** Given material follows **

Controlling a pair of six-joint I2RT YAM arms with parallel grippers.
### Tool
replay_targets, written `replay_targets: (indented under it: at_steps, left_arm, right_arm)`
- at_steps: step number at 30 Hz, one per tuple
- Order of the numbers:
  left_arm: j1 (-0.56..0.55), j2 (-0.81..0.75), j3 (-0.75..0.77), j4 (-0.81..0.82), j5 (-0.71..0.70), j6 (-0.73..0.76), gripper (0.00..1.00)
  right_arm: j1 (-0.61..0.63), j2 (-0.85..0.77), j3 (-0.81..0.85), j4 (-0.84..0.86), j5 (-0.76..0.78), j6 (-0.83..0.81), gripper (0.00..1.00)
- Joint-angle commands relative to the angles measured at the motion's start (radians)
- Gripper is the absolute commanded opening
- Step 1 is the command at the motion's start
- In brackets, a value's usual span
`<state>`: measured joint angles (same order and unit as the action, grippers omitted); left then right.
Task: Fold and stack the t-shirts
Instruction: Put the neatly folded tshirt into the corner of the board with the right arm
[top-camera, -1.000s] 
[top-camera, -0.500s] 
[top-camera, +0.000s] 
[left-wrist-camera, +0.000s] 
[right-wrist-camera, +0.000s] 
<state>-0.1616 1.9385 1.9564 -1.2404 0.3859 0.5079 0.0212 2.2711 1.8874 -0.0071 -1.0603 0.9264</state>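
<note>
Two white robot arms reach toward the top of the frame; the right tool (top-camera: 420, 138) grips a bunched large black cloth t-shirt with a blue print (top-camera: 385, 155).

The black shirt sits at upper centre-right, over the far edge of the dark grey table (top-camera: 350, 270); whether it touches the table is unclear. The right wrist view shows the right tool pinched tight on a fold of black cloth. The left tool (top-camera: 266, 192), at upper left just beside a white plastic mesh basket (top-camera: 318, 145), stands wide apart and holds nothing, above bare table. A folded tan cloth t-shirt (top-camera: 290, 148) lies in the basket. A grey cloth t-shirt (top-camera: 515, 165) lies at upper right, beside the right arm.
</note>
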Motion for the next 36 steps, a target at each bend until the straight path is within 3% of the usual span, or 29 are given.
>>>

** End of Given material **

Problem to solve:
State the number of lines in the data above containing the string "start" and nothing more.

Answer space:
2